Crop is helpful for composition and whatnot. Autumn de Wilde wrote us a great guest post some time ago that is really helpful for getting into a composition-wary mindset. Lots of other editing programs can crop stuff, but I particularly like how Picnik shades the to-be-cropped area. Straighten, under Rotate, will help you get the composition how you want it, too.
It is with this basic photo as your canvas that I advise the following life-changing tips.
Yes, I realize it is dumb and a little depressing to use a photo-editing site to make something look like it was taken long ago on ye olde film camera. And yes, I’m going to tell you how to do it anyway, because it just looks PRETTY, OK?
I usually go to CinemaScope under Effects first, because it gives a great grainy look. Uncheck “Letterbox my photo,” because Letterbox will give away that you used Picnik and not, I don’t know, photographer fairy dust.
Also distinctly Picnik-y is the coloring of CinemaScope—kinda pinkish/brownish/yellow.
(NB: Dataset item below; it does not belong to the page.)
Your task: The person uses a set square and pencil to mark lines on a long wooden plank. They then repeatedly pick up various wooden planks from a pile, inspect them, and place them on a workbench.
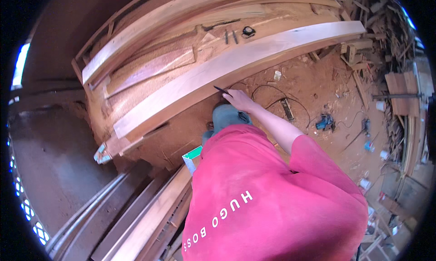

Go back to Basic Edits and mess around with Temperature under Colors. The more negative you go, the bluer it will be, so just a little bit should get rid of the fake-vintage-tint coloring.
Now you have a photo that’s just good and grainy. (Picnik has an effect that is just film grain, but all it does is add little dots on the photo. Stick with CinemaScope!)
To be honest, I don’t totally remember how exactly I edited this one, but it looks like the next thing I did was to mess around a bit with the stuff under Exposure in Basic Edits. I recommend going back to this tool frequently—there’s no surefire effect you’ll get from messing with the varying notches since it varies for each photo, so just experiment and see what looks good. In general, Contrast should be higher than Exposure. Use sparingly and thoughtfully.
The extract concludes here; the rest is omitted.